- **Try it**: The records below are to be transcribed exactly from their first line to the line that has "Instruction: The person", inclusive, with every picture omitted.

- **Entries provided**:
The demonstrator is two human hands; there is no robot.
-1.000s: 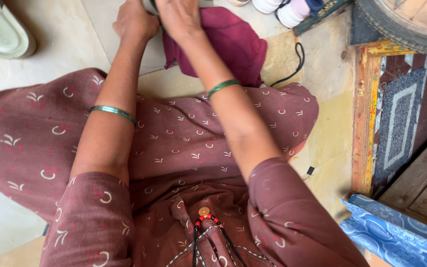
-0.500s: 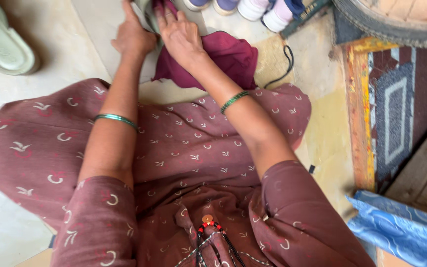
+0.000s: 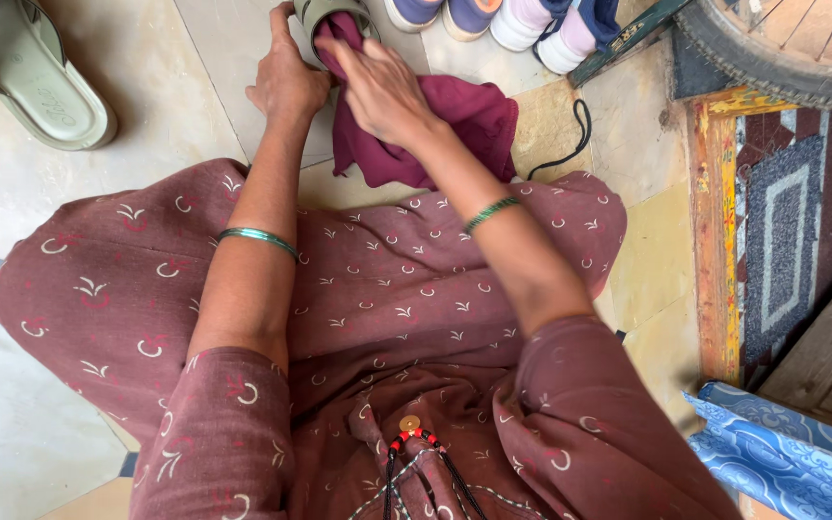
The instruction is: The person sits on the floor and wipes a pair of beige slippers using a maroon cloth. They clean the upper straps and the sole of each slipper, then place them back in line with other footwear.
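The person sat on the pale tiled floor (image 3: 12,193) in a dark red dress with small white marks (image 3: 377,289). The left hand (image 3: 286,82) was wrapped around the side of a grey-green rubber sandal (image 3: 325,14) at the top edge and held it. The right hand (image 3: 382,87) lay flat with the fingers stretched out, pressing a soft dark red cloth (image 3: 464,120) against that sandal. Part of the cloth was tucked inside the sandal, and the rest lay on the floor by the knees. Another grey-green sandal (image 3: 31,77) lay well apart on the left. Purple and pink shoes (image 3: 503,19) stood in a row just beside the held sandal.
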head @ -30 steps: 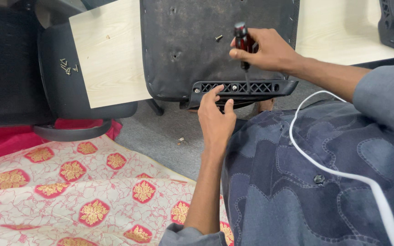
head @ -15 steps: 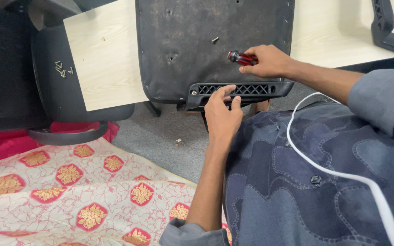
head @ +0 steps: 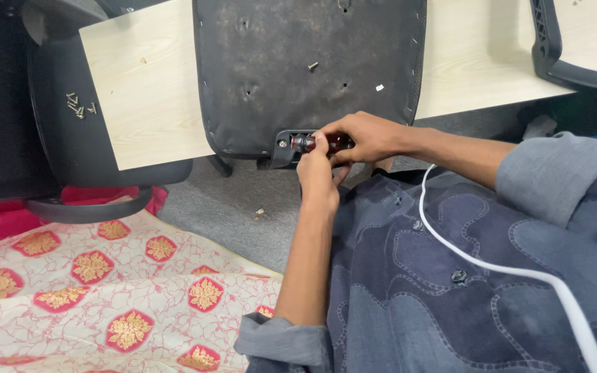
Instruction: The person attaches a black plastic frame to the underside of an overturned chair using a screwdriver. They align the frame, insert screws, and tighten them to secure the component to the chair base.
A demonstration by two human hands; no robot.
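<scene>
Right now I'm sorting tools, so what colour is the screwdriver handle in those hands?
Dark red with a black band, best seen in the head view: screwdriver handle.

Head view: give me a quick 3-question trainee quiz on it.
1. True or false: the right hand holds the screwdriver level, tip at the bracket on the seat pad's near edge.
2. Where do the loose screws lie? A) on the patterned cloth B) on the black chair, left of the board C) on the person's lap
3. Fill in: the left hand touches the ____.

Key: 1 true; 2 B; 3 screwdriver
</scene>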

- **Answer to this task**:
The demonstrator is two human hands; there is no robot.
-1.000s: 
-0.500s: 
+0.000s: 
The instruction is: The person sits on the floor and wipes a pair of beige slippers using a maroon cloth. They clean the upper straps and the sole of each slipper, then place them back in line with other footwear.
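The person sat on the pale tiled floor (image 3: 12,193) in a dark red dress with small white marks (image 3: 377,289). The left hand (image 3: 286,82) was wrapped around the side of a grey-green rubber sandal (image 3: 325,14) at the top edge and held it. The right hand (image 3: 382,87) lay flat with the fingers stretched out, pressing a soft dark red cloth (image 3: 464,120) against that sandal. Part of the cloth was tucked inside the sandal, and the rest lay on the floor by the knees. Another grey-green sandal (image 3: 31,77) lay well apart on the left. Purple and pink shoes (image 3: 503,19) stood in a row just beside the held sandal.
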head @ -30 steps: 
head @ -15 steps: 
head @ +0 steps: 
Instruction: The person attaches a black plastic frame to the underside of an overturned chair using a screwdriver. They align the frame, insert screws, and tighten them to secure the component to the chair base.

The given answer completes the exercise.